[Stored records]

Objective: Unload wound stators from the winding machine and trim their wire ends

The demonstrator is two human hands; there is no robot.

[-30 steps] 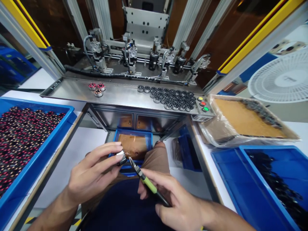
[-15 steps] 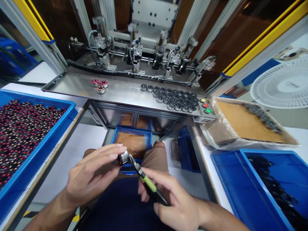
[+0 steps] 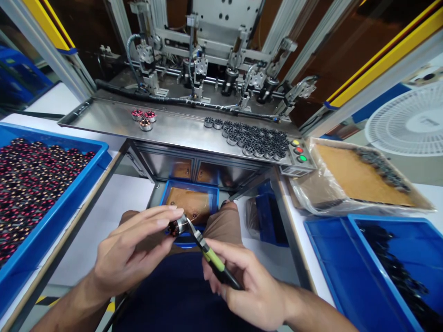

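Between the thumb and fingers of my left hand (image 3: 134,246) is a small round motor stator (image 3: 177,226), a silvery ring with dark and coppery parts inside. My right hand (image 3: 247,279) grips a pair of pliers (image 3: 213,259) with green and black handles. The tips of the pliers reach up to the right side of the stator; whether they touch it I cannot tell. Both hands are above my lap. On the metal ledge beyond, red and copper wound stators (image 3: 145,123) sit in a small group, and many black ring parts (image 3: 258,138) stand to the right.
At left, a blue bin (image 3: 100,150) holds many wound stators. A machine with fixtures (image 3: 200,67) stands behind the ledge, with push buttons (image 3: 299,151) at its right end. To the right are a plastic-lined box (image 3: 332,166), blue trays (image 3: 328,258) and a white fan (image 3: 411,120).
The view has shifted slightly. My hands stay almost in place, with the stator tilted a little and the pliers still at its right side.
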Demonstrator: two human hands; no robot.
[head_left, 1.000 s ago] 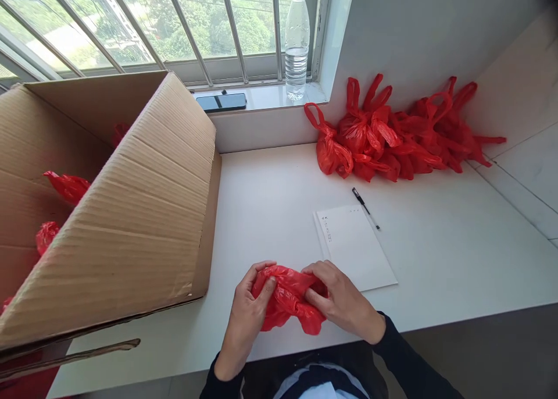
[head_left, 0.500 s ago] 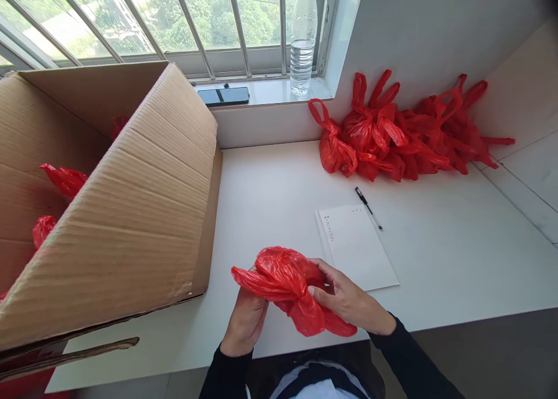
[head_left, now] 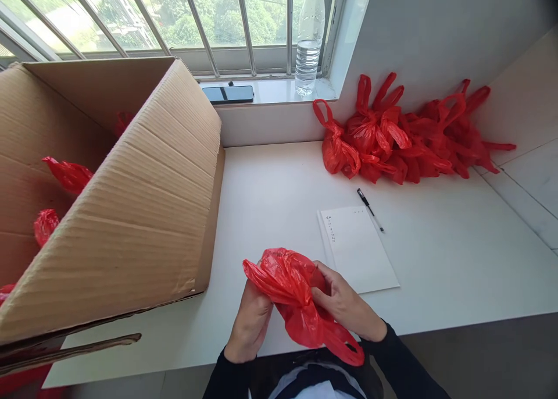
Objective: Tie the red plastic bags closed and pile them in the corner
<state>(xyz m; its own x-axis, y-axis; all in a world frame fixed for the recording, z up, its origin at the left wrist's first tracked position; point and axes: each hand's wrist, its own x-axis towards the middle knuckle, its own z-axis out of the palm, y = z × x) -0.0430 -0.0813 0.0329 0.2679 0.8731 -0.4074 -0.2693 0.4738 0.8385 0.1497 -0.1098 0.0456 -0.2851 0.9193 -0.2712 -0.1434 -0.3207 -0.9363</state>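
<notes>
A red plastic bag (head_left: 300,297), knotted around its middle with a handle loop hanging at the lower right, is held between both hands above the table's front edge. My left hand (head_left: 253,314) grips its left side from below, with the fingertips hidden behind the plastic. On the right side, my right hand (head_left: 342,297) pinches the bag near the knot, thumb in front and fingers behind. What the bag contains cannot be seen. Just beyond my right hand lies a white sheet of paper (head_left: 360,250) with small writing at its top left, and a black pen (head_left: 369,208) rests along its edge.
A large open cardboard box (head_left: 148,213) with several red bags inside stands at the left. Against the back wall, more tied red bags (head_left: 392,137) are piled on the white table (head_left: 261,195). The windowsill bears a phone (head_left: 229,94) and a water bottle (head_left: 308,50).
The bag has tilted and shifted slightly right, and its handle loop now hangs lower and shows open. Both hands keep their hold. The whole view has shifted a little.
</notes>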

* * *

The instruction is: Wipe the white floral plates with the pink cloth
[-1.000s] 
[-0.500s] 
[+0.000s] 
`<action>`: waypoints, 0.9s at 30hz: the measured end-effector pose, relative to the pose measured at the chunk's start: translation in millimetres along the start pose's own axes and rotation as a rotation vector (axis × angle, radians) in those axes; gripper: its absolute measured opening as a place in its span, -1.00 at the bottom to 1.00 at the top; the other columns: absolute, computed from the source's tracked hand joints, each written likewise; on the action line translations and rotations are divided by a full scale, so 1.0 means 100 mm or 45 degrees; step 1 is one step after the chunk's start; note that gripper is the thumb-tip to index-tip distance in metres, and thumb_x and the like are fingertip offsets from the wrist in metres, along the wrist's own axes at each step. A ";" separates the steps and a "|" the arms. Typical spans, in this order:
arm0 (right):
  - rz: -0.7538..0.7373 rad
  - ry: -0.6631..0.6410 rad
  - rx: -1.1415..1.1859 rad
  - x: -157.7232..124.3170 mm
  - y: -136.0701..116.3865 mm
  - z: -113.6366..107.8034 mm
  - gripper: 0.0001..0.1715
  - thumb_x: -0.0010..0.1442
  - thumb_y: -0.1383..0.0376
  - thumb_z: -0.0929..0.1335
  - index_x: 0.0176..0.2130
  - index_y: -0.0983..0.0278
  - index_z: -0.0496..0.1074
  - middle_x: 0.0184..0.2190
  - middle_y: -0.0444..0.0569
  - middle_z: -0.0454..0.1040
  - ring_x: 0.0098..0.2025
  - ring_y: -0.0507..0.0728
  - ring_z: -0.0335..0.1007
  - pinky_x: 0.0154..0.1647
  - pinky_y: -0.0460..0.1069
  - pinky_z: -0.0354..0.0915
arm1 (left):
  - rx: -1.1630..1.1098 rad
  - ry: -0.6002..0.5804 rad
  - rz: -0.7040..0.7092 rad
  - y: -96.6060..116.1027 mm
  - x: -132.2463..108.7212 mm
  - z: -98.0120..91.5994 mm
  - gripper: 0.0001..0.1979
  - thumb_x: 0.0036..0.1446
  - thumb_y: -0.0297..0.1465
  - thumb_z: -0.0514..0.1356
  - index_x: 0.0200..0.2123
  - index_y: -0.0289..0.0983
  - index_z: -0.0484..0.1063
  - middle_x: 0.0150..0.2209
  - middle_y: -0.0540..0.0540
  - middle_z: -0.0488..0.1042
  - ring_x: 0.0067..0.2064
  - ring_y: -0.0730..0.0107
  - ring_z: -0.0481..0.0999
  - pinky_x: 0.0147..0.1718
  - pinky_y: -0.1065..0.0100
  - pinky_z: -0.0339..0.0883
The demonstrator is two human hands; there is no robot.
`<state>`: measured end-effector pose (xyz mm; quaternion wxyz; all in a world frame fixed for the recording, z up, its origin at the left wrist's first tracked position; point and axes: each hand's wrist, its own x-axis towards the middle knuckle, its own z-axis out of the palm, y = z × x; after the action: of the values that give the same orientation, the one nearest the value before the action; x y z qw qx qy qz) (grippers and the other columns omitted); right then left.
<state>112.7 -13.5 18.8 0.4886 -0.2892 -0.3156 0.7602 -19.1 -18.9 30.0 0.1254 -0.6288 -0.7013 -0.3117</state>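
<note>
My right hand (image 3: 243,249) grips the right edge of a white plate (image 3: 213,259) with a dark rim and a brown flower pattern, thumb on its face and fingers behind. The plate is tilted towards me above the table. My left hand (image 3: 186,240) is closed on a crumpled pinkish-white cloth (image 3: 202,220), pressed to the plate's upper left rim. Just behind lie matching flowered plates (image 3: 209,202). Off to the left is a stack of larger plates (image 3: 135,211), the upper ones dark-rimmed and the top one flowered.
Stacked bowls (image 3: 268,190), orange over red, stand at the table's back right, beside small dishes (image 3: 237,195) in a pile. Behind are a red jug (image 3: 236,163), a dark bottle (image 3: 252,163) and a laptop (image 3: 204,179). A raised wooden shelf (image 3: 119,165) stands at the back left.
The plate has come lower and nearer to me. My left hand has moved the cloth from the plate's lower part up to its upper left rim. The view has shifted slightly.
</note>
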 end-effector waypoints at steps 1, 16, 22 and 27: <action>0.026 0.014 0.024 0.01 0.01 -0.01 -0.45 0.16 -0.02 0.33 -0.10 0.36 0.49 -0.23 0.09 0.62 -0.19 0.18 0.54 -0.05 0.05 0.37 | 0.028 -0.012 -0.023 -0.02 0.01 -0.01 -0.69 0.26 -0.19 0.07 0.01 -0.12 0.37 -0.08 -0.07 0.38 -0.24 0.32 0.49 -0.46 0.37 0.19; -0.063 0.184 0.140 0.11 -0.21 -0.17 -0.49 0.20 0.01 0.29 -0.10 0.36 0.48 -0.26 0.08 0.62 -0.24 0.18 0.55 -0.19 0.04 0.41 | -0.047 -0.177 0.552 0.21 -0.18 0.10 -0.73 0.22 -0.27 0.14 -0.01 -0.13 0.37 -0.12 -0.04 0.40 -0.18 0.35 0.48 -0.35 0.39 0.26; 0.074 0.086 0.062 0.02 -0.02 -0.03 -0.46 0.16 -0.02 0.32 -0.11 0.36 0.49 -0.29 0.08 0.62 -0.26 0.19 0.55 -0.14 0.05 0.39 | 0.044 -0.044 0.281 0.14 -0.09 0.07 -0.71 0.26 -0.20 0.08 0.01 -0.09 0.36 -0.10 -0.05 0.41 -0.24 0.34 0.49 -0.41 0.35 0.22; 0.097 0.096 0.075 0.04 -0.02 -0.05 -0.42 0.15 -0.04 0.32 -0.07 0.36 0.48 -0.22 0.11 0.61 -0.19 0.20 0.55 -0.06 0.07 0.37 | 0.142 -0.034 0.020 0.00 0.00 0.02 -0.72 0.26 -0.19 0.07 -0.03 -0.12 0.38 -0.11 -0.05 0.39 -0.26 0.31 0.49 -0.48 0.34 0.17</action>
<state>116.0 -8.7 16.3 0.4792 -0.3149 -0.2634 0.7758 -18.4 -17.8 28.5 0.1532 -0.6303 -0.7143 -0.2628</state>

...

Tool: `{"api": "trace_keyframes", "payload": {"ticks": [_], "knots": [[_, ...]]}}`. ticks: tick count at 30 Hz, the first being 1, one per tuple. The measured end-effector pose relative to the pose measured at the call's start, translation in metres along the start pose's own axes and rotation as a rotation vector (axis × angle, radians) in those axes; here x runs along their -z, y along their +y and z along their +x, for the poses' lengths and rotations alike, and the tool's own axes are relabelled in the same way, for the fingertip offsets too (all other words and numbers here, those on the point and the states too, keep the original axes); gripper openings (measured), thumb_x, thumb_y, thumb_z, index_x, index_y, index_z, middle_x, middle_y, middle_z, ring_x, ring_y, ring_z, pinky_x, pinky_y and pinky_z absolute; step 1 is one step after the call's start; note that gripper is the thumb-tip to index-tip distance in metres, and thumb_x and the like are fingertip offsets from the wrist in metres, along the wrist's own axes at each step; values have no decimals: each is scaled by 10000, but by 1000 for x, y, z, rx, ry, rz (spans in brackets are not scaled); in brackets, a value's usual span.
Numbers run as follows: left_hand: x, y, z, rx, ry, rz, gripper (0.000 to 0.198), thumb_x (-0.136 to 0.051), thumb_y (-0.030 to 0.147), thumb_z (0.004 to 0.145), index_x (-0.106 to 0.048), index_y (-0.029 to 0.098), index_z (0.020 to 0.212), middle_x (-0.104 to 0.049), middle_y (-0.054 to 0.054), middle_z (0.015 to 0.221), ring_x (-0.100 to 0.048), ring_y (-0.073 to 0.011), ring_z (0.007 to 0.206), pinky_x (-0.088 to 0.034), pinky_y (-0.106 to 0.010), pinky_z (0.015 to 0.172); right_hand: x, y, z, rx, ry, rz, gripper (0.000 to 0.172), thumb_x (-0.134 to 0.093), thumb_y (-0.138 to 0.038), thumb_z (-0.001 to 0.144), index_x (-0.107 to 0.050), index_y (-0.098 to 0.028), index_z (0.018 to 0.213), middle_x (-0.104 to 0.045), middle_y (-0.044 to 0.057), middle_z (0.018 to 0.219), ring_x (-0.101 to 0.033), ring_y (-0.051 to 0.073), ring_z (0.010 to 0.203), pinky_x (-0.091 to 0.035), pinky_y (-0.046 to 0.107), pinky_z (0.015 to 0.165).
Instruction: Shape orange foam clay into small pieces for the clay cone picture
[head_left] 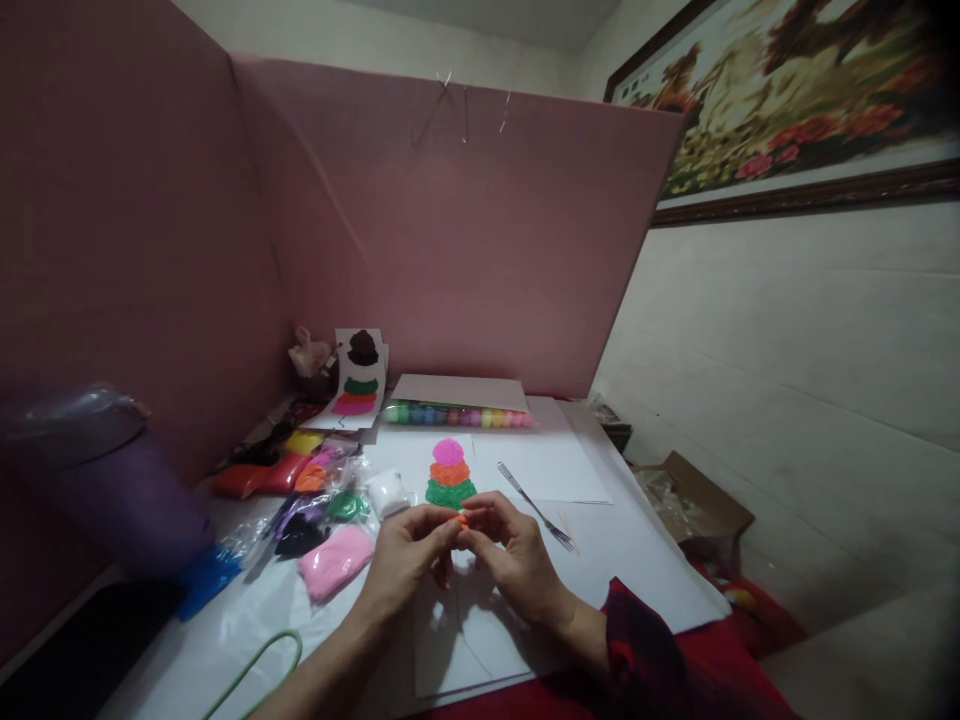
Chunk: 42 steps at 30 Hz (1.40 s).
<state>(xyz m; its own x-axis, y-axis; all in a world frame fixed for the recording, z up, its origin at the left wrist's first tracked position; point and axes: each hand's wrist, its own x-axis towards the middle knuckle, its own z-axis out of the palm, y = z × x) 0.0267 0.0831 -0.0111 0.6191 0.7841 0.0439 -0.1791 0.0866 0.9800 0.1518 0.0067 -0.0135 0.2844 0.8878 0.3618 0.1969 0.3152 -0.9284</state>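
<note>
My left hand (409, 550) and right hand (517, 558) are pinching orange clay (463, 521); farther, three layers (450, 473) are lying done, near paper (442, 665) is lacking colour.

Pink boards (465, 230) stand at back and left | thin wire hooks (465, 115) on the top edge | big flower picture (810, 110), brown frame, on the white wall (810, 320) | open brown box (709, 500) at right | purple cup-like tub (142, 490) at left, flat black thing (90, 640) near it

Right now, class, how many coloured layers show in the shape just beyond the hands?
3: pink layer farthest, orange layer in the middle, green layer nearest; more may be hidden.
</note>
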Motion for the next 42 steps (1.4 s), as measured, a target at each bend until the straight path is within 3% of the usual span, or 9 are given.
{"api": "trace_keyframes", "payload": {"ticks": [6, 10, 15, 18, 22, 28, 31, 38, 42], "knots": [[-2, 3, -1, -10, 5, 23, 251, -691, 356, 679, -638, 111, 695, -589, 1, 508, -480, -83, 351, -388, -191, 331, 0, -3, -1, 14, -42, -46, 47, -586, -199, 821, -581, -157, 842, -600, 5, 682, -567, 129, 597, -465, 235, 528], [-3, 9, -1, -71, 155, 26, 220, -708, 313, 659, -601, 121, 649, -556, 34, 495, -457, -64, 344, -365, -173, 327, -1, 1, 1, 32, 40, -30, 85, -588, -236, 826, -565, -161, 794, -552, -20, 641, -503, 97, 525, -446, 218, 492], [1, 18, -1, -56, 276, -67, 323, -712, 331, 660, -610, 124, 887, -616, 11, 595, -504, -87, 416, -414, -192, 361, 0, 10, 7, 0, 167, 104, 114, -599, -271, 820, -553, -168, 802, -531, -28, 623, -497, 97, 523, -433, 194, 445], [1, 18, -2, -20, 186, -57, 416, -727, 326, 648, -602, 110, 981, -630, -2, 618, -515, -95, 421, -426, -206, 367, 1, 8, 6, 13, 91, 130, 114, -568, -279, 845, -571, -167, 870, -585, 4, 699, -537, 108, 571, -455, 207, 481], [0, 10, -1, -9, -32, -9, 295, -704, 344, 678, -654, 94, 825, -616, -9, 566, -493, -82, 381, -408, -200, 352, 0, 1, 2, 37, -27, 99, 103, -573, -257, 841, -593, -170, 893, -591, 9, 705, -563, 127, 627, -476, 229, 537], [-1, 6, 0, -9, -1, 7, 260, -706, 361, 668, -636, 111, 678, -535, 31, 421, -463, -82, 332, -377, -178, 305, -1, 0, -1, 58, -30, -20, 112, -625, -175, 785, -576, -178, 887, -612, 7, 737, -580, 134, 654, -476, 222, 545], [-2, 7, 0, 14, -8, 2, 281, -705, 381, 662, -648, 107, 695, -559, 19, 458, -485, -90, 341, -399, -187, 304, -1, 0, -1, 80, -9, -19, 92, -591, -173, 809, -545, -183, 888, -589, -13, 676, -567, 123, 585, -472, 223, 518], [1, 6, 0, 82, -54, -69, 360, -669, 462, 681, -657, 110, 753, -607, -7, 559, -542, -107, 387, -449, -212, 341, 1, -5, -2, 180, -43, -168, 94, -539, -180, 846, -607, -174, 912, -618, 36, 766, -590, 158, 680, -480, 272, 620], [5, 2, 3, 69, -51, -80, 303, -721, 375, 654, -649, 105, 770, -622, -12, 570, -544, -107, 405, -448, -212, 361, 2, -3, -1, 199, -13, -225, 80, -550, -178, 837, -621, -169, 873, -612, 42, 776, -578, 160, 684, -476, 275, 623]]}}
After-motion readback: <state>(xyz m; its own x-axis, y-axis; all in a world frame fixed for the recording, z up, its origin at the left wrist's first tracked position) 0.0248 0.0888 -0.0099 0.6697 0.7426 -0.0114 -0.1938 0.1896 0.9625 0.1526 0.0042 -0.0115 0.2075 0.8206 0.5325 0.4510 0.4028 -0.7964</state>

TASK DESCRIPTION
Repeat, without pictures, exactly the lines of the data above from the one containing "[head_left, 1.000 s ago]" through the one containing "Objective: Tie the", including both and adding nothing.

ANSWER TO THIS TASK
[head_left, 1.000 s ago] 
[head_left, 0.500 s ago] 
[head_left, now] 
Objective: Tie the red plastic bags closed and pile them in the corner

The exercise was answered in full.